Years later, the things that caused you the most cognitive friction are the ones you're most likely to remember.

This reminded me of something Mark Penner and I once talked about several years back. I call it the Prodigy Point for lack of a better term. It's the point at which something you were originally "naturally good at" turns very, very hard. For instance, I've reached such a point in my drawing; up 'till this semester I'd tinkered happily along and learned how to turn out pretty decent stuff with no formal training. I was "naturally good" at art. I didn't need to think about it or work on it. It just happened to be that way.
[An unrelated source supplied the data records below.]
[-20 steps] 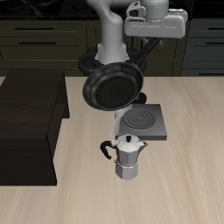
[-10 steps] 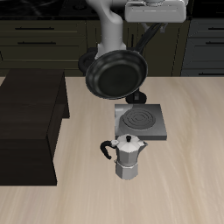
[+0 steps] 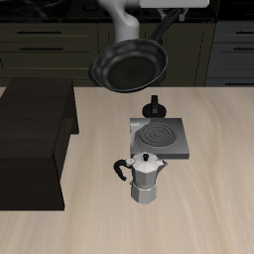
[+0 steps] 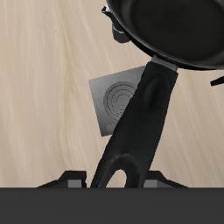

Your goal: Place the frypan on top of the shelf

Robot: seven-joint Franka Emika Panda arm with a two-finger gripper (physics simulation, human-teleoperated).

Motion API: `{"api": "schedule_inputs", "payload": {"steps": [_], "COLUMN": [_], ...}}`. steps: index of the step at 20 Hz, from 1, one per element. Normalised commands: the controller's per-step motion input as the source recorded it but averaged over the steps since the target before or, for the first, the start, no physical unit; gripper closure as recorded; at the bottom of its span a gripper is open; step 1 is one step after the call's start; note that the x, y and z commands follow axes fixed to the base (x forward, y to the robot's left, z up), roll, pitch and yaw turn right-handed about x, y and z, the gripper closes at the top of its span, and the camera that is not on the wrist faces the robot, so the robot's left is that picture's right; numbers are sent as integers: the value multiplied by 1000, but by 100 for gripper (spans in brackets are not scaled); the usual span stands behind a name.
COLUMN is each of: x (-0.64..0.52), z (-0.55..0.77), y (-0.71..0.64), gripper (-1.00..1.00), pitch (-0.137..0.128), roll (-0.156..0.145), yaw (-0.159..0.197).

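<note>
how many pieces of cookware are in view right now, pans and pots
2. The frypan hangs in the air above the table, held by its handle; the tool itself is out of frame. The moka pot stands on the table beside the burner plate.

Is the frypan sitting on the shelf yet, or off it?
Off it. The frypan hangs tilted in the air above the table, held by its handle; the shelf top is bare.

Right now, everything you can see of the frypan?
The frypan is a round, shallow black pan with a faint sheen, like coated metal, and a long straight black handle. It looks empty. It hangs tilted in the air above the table, clear of the burner plate, not yet over the shelf. The handle runs toward the wrist camera; the fingers' contact is not visible.
</note>
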Motion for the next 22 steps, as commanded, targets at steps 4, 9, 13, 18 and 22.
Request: {"api": "schedule_inputs", "payload": {"steps": [4, 9, 13, 18, 22], "x": [92, 51, -23, -89, 9], "z": [327, 173, 200, 247, 221], "y": [-206, -105, -26, -43, -130], "gripper": [100, 100, 100, 100, 100], "pitch": [-58, -31, -34, -41, -47], "roll": [-63, -42, -22, -20, -38], "yaw": [19, 24, 13, 13, 30]}}
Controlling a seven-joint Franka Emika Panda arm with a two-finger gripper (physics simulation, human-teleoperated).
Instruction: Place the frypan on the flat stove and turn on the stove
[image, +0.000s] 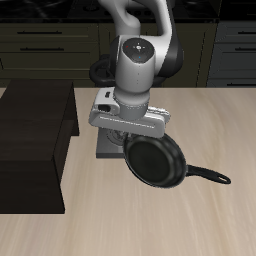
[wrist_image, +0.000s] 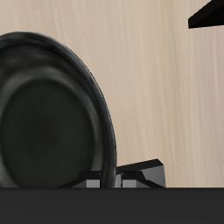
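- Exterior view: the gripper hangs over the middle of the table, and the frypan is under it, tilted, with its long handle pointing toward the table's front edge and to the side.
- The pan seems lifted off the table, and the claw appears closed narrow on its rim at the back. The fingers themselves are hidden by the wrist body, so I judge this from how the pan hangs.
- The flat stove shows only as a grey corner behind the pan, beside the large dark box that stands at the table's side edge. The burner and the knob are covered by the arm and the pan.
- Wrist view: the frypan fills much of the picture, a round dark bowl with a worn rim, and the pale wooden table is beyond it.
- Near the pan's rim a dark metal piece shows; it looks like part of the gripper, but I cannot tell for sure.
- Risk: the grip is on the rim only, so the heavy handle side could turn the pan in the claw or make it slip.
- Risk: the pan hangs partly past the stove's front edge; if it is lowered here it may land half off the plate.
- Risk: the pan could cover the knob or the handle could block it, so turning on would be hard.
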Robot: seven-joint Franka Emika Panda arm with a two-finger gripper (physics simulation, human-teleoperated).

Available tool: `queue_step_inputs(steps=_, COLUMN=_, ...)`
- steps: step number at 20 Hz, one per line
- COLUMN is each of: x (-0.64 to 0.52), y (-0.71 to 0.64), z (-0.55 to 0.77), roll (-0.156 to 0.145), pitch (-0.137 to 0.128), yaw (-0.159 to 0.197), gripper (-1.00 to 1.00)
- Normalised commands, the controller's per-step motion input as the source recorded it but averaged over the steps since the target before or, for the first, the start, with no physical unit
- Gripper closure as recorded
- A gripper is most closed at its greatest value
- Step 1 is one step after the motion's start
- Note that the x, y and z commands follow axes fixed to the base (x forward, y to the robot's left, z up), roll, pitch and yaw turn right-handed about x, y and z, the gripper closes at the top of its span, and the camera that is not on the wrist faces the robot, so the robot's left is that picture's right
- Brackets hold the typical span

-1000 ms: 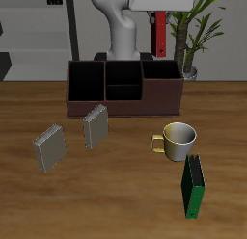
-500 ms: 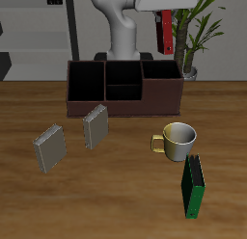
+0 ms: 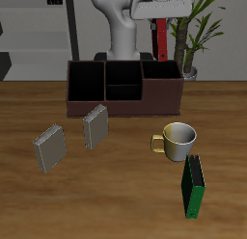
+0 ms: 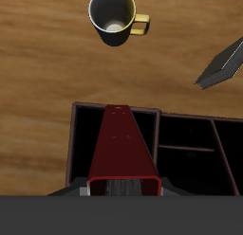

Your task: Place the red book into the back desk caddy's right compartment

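Note:
My gripper (image 3: pixel 160 19) is shut on the red book (image 3: pixel 159 40), which hangs upright below it, high above the back of the table. The book hangs over the right compartment (image 3: pixel 160 69) of the back desk caddy (image 3: pixel 123 106), well clear of its rim. In the wrist view the red book (image 4: pixel 121 152) runs out from the gripper (image 4: pixel 121 189), with the black-lined right compartment (image 4: pixel 87 135) under it and the caddy's rim (image 4: pixel 180 113) around it.
A cream mug (image 3: pixel 178 140) and a green book (image 3: pixel 193 185) stand nearer the table's front edge. Two grey books (image 3: pixel 50 146) (image 3: pixel 95 125) stand before the caddy. A potted plant (image 3: pixel 193 31) is behind the caddy's end, near the gripper.
The book swung to a tilt half a second ago and now hangs upright again. The gripper shifted slightly sideways over the caddy's end section.

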Motion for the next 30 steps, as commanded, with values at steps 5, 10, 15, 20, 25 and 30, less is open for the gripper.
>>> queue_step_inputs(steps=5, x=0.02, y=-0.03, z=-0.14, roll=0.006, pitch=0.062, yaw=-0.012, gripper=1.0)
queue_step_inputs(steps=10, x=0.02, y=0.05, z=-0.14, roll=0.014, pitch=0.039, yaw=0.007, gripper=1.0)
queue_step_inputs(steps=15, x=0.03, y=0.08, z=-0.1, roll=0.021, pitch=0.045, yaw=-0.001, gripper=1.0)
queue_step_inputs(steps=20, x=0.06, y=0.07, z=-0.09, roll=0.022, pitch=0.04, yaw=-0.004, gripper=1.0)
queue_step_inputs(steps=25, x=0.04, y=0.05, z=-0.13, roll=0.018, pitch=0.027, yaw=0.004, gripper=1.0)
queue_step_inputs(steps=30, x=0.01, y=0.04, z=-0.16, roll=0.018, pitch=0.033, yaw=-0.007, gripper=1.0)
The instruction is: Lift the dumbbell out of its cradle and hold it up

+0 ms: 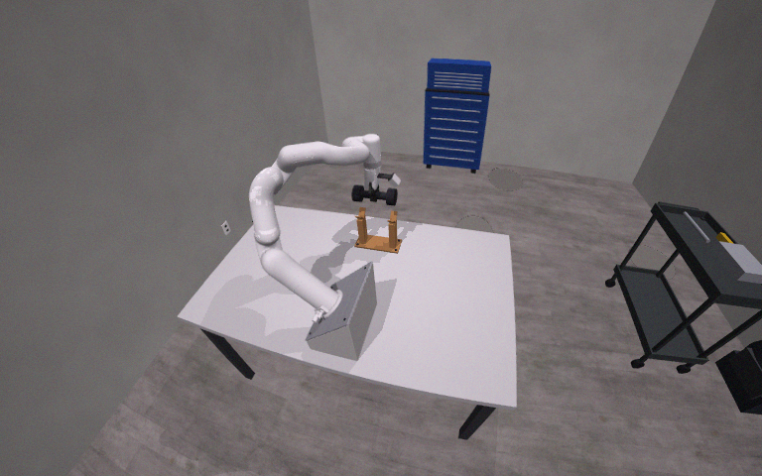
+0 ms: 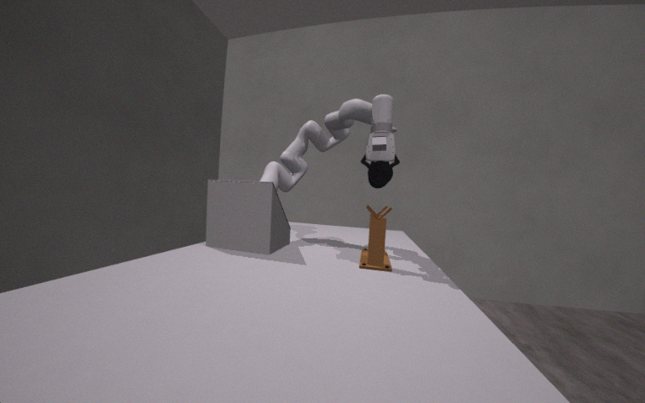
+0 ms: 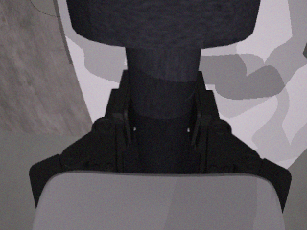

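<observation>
I observe the gripper [image 1: 374, 190] clamped partway closed on the dumbbell [image 1: 374, 194] handle. The dumbbell hangs level in the air, above the orange cradle [image 2: 376, 238] and apart from it.

From where I hang, a blue tool chest [image 1: 455, 115] stands at twelve o'clock against the far wall. At about three o'clock a black cart [image 1: 671, 328] holds a grey box [image 1: 750, 265] and a small yellow thing [image 1: 725, 237] on its top shelf. A wall outlet [image 1: 225, 227] sits at nine o'clock. The white table [image 1: 449, 330] spreads beneath me, on a grey plank floor [image 1: 562, 437].
</observation>
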`<state>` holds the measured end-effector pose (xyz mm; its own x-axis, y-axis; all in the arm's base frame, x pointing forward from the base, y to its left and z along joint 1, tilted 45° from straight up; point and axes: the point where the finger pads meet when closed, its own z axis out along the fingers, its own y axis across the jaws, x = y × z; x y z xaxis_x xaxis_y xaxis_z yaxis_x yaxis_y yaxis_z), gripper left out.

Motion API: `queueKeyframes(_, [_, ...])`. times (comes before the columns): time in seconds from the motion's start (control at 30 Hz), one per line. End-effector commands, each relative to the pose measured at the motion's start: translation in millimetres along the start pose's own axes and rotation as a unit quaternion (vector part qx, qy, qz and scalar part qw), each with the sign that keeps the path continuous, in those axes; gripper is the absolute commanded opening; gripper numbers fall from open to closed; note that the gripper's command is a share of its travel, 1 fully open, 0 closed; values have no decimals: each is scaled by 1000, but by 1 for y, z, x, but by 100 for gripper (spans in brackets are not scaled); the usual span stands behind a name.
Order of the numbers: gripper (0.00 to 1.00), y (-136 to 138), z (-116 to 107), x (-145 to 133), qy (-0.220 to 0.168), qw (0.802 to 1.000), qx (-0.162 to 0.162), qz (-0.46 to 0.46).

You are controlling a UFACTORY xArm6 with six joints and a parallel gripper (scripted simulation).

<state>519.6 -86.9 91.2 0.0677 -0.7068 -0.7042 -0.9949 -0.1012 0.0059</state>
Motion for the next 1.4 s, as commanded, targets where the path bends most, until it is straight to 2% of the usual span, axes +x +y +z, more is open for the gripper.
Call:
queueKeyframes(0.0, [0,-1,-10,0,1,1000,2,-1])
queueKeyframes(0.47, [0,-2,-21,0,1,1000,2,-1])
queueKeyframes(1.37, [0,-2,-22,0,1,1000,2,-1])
Then this semester, BAM. Prof. Donis-Keller made me realize that what I'd really hit was a plateau of stagnation, and that to get any better I wouldn't be able to rely on my old "it just comes naturally!" habit any longer - for the first time, I'd have to struggle and study like everyone else - perhaps even harder than everyone else, since I wasn't used to struggling with drawing - and I was faced with the Prodigy Point (not that I was an art prodigy by any stretch of the imagination, but y'know). Do you keep zooming along on the plateau, or do you swallow your pride, set to work, and have a chance at becoming truly great at what you do, a greatness based on real skill and hard work, and not just talent and dumb luck?

I've hit that point with math, and have chosen to plateau on it for now (until winter break, when Rudin and I will meet again and I'll wrestle through Analysis). I've hit that point with music, and have been in a plateau for... I'm ashamed to say it, but almost 7 years. It's really cute when a toddler can pick out melodies on the keyboard by herself, but when the kid turns 20 and isn't much better, it's not cute any more. Man, it's hard to break out of that plateau - especially when your first "this is easy!" plateau might be at a way higher level than most people will ever reach through years of struggling. It's easy to rest on the laurels of arrogance. I definitely do it a lot.

You can hit the Prodigy Point with engineering, when you realize that messing with power tools in the school garage was awesome but you're going to have to hit the books and learn DiffEq to build something on the next level. You can hit it with programming, when you realize you've been a clever little hacker but can't wrap your mind around hardcore CS yet (learning Scheme was a major turning point for me in this). One of the things places like Olin and IMSA are good at is making a lot of folks - not all, but most - hit their Prodigy Points. Hard and repeatedly enough that you can't ignore their existence.

Do you love what you do because you honestly love it, enough to sweat and cry over it? Or do you love it because it's easy for you to be good at it and you enjoy coasting on the compliments? It's a turning point where something that was formerly easy becomes hard, and the way you deal with the Prodigy Point tells you a lot about who you are and what's really important to you.

2 comments:

Kimble said...

There was a recent New Scientist article about this concept. You can find it here:
http://www.acsu.buffalo.edu/~djtaylor/genius.htm

You are not alone in your theories.

Mel said...

Thanks, Kim. I didn't know folks had been doing research about this - now that I'm looking around, it's popping up in a lot of places (usually much better phrased than this blog post).

Found this Picasso quote just now: "What people regard as premature genius is the genius of childhood. It gradually disappears as they get older. It is possible for such a child to become a real painter one day, perhaps even a great painter. But he would have to start right from the beginning."